Los Reyes de España, protegidos de la lluvia durante la ceremonia inaugural de los JJOO.

Los Reyes de España, protegidos de la lluvia durante la ceremonia inaugural de los JJOO. Kai Pfaffenbach Reuters

Cuando Francia apostó por la candidatura parisina, presumió de un valor único. Sus Juegos Olímpicos de 2024 se celebrarían fuera de un recinto deportivo por primera vez en la historia, y el escenario sería la capital, adaptada convenientemente para la ocasión. El resultado en la ceremonia de inauguración de ayer fue que, en una ciudad donde uno de cada tres días llueve, la probabilidad le jugó una mala pasada. El agua empañó la jornada. Pero no fue el hecho más significativo. Lo más llamativo de la jornada fue que el marketing francés devoró el espíritu olímpico.

No cabe duda de que hay pocos decorados en el mundo tan bellos como París, con el río Sena guiando el paso de las delegaciones olímpicas. El circuito, de hecho, llevó a los miles de deportistas a lo largo de seis kilómetros de navegación que terminaron en la torre Eiffel. La apuesta de París era magnífica, en ese sentido. Pero fue una de esas ocasiones en las que una buena idea contrasta con el mal resultado de su ejecución.

Después del show de ayer, reina la sensación de que la liturgia pareció antes pensada para el brillo de la ciudad y la grandeza de la cultura francesa que de los deportistas. Y esta circunstancia va contra el propio espíritu olímpico. Es cierto que todas las ceremonias de inauguración ofrecen un espectáculo donde se proyectan las cualidades, las costumbres y la historia del país organizador, en un ejercicio de exaltación nacional y promoción internacional. Pero los organizadores fueron demasiado lejos en su propósito de presumir de París.

En el planteamiento de Pierre de Coubertin, fundador de los JJOO modernos, destacaba la unión de los pueblos del mundo en torno al deporte. El sueño del barón parisino era, por encima de todo, representar la fraternidad entre los hombres sin levantar barreras de ninguna clase y a través del olimpismo.
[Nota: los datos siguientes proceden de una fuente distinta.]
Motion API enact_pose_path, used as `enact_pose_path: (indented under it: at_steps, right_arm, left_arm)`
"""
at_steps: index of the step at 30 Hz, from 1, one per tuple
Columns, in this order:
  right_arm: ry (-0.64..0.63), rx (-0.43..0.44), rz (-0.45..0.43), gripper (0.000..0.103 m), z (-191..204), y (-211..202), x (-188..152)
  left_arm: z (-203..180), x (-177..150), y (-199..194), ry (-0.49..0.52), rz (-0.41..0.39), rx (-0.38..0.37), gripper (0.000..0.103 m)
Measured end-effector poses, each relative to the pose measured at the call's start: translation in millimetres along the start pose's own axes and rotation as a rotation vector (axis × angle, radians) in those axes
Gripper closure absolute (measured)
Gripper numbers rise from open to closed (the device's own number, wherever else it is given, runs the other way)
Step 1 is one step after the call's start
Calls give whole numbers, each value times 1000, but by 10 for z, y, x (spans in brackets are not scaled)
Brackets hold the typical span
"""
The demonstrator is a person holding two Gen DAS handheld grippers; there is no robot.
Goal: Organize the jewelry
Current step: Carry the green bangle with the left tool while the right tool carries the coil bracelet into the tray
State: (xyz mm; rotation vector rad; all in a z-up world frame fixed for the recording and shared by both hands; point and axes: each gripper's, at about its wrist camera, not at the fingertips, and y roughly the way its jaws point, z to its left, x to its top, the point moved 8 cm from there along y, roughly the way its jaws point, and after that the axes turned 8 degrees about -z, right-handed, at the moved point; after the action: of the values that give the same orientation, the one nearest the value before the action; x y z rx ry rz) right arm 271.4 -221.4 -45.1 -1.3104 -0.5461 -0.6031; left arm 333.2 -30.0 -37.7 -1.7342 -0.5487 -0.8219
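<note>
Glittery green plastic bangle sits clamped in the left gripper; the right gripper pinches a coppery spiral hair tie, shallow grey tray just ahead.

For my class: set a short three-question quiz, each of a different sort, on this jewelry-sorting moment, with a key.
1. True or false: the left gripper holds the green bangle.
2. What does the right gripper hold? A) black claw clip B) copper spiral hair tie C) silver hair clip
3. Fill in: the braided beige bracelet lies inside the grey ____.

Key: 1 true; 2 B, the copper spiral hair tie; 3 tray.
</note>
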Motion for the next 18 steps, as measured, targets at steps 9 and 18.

Establecer un punto de encuentro donde los deportistas compitieran por la gloria, sin más botines, y donde la imagen de comunión —especialmente en la gala inicial— fuese tan importante como las medallas. En el espectáculo de ayer, más fiel a Hollywood que al espíritu ateniense, no lucieron precisamente esos atributos.

La extravagancia parisina implicó que la ciudad le robara el protagonismo a los representantes de los países. Las delegaciones pasearon por el Sena sin contacto entre sí, salvo en el caso de los países que tuvieron que compartir embarcación, como Hong Kong y Honduras, lo que fue otro hecho insólito. Si el plan de los organizadores era simbolizar el olimpismo sin abusar de los decorados, fracasó. Si era crear una ceremonia a mayor gloria de París, aun a costa de los deportistas, la conclusión es otra.